> _Task details_
From the line that includes "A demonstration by" to the closing line of the data, please transcribe every line exactly and add nothing.

> _Data extract_
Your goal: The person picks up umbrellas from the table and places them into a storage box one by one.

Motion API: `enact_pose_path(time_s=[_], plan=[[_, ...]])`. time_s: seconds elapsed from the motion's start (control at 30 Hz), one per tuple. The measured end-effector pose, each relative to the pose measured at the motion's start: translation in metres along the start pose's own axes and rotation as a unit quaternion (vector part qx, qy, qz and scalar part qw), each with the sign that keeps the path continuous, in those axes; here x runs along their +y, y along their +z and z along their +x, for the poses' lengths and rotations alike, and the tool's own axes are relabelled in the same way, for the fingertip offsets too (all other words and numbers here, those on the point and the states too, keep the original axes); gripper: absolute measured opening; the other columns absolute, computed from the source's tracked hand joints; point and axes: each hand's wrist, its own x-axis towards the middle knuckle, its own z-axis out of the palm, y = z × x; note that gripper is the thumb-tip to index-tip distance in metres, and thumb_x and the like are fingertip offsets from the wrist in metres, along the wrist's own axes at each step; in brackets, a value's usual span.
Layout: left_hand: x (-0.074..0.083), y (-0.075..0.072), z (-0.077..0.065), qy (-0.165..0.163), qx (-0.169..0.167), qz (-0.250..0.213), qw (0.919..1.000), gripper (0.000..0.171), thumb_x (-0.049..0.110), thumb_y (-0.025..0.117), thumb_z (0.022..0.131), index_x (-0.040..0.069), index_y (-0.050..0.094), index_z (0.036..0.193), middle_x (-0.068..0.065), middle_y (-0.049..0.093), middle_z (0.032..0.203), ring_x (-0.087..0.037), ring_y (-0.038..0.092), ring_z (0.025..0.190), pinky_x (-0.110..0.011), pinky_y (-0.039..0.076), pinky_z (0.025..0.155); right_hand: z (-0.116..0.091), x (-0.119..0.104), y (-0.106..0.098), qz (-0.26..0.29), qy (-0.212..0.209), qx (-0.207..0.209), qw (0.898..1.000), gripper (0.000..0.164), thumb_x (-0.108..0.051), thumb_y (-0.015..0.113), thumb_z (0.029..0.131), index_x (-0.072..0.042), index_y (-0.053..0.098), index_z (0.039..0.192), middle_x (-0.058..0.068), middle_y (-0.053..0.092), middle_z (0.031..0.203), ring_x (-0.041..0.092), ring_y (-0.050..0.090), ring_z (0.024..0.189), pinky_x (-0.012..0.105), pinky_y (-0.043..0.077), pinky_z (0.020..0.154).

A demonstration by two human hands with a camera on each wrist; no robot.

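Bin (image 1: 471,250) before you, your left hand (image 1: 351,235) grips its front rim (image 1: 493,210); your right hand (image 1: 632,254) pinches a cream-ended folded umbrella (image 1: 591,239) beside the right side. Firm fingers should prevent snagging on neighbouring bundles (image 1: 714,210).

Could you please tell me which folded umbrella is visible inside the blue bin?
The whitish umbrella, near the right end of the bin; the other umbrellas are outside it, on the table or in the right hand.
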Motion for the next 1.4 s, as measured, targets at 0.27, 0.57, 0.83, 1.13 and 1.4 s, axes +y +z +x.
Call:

> _Answer to this problem_
A demonstration by two human hands with a camera on each wrist; no robot.

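Bin (image 1: 471,250) before you, your left hand (image 1: 351,235) grips its front rim (image 1: 493,210); your right hand (image 1: 632,254) pinches a cream-ended folded umbrella (image 1: 591,239) beside the right side. Firm fingers should prevent snagging on neighbouring bundles (image 1: 714,210).

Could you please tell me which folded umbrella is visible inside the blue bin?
The whitish umbrella, near the right end of the bin; the other umbrellas are outside it, on the table or in the right hand.
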Motion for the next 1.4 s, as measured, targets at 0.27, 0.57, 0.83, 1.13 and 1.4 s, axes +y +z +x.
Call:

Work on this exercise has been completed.